Ebony with its sister publication Jet were the pre-eminent popular magazines of American black culture. They were founded and owned by the Johnson Publishing company of Chicago but in recent years have foundered with falling circulation and a difficulty in transitioning to a digital or multi-media strategy. The Johnson Publishing company filed for Chapter 7 bankruptcy in April and put all its assets up for sale.

The good-news side of this sad story is that among the assets was a large picture archive, full of historic and dramatic visual images. By any measure a large archive: 3 million negatives and slides, nearly 1 million photographs, plus audiovisual material and contact sheets. Last week this historic resource was sold for $30 million. Even better than the price, the purchasers were the Ford Foundation, the John D. & Catherine T. MacArthur Foundation and the Andrew W. Mellon Foundation and it seems that the fruits of their purchase will be well looked after for they are to be curated by the Smithsonian National Museum of African American History & Culture in Washington, D.C., and the Getty Research Institute in Los Angeles.

This transaction will certainly be of interest to many magazine publishers — and I have known a few who have shipped their archives off to barns or warehouses miles distant from their digital editorial offices —  but one should note that the Johnson Publishing Company may be something of a special case. For this sale to be possible they must have been good at storing and retaining the materials they commissioned (166,000 contact sheets — would not survive in most barns); and they must have also been careful as to having good title: for the sale would only have been possible if their practice and to some degree their records establish ownership of all these copyrights. Furthermore the cultural record and heritage of that incredible segment of black American popular culture is extraordinarily valuable. But by no means unique: think football, rock music, fashion, cars and Hollywood. There are other areas where the graphic and symbolic resonance of magazine archives can be deep.

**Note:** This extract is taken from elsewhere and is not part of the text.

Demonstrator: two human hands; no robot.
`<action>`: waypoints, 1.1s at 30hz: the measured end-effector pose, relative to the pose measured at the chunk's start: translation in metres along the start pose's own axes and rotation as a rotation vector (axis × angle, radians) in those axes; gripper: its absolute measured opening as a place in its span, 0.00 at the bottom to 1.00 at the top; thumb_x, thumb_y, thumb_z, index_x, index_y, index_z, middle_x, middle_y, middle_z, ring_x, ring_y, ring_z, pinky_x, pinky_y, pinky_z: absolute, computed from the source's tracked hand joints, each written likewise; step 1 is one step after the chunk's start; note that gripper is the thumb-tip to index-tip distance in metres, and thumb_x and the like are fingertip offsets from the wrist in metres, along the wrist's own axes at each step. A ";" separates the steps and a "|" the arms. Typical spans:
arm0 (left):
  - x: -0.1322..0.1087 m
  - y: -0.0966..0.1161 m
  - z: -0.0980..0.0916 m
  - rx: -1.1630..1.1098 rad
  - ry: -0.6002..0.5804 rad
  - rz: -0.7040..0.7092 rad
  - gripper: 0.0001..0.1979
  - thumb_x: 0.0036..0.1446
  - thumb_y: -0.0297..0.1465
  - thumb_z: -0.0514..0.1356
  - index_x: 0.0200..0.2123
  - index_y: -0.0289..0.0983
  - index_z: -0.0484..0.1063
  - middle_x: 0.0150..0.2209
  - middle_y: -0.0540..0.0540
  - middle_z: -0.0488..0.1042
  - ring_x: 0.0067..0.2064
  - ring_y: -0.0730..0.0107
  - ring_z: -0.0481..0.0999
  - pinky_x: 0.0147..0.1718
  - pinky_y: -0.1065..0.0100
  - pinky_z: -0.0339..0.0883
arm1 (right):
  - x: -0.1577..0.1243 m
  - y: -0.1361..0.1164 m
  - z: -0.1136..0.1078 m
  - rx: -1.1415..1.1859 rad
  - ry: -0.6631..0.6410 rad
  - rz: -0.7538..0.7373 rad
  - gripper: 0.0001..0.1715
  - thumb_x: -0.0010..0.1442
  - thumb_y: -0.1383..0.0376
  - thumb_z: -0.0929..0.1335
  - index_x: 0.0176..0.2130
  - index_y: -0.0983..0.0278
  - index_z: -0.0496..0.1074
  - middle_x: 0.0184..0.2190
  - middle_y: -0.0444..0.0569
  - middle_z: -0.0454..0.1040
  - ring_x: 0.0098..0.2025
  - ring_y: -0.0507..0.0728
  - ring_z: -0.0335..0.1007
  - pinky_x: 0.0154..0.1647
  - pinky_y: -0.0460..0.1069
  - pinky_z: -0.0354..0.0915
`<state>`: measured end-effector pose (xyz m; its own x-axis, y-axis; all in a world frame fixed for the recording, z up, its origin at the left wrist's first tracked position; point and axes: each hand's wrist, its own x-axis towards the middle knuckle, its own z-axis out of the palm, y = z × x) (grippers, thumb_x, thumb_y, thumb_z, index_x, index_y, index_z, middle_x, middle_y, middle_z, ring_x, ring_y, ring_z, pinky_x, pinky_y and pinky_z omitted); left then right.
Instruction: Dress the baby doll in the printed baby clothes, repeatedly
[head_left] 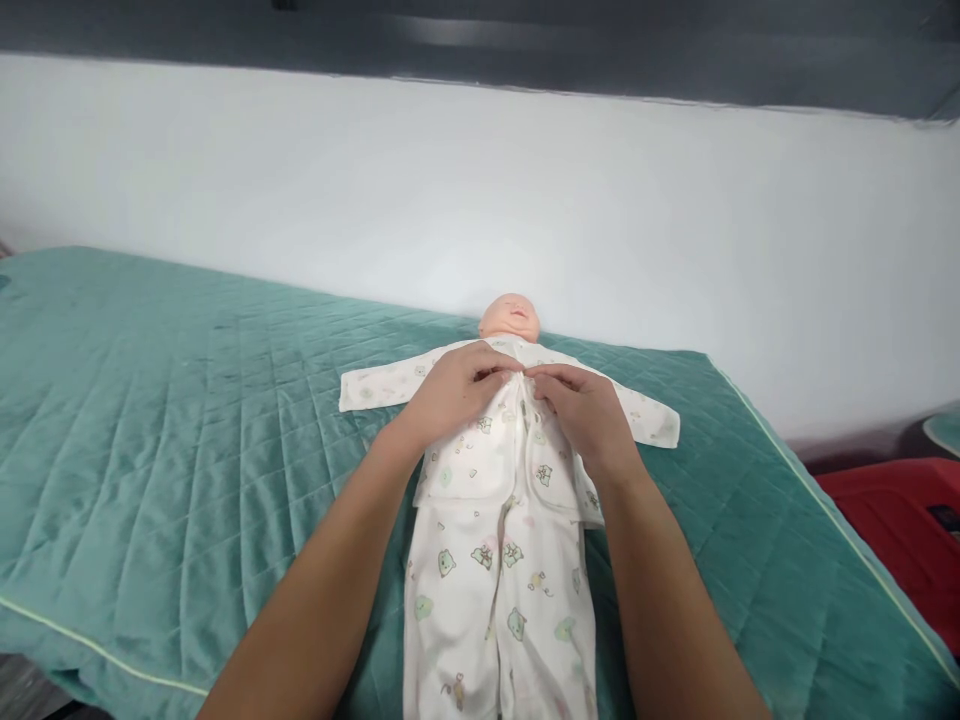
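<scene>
A baby doll [510,316] lies on its back on a teal quilted bed cover [187,400], head toward the wall. It wears a white printed shirt [480,455] with sleeves spread sideways, and matching white trousers [495,600]. My left hand [454,390] rests on the doll's chest, fingers pinched on the left edge of the shirt front near the collar. My right hand [581,410] pinches the opposite edge of the shirt front. The fingertips of both hands meet at the centre opening just below the doll's chin.
A white wall [480,200] runs directly behind the bed. A red object [900,520] stands on the floor at the right of the bed. The bed's front edge shows at lower left.
</scene>
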<state>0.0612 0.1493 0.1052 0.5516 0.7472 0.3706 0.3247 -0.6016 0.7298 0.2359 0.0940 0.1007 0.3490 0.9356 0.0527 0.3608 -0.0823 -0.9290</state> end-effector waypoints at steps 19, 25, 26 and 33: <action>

We draw one lesson from this happy ending: troubled mass market brands need to think about and develop the value of their archives! Before we say good-bye to this story there is one other matter to consider. What happens to the magazines? It is not entirely clear that the magazines have survived the failure of the Johnson Publishing Company. The current website for Ebony advertises the Spring 2019 issue. But with no news on the May, June or August issues. Wikipedia says that the titles were sold to Clear View Group so there may be hope for continued publication of the magazines. Some years ago large parts of the magazine archives were digitised by Google (when Google was planning to digitize all magazines) and a substantial chunk of Ebony, 1959–2000 is available from Google Books. This degree of open access, half the full content but without the early years of publication, does however leave scope for a historic and archival digital access to the complete and we must hope continuing runs of the magazines and Exact Editions would be delighted to work with the new owners to develop this market. The fact that large parts (perhaps all) of the original picture archive will presumably be made open access by its new owners/curators (Getty and the Smithsonian) defines while it invites and justifies an interesting and valuable opportunity for such a resource.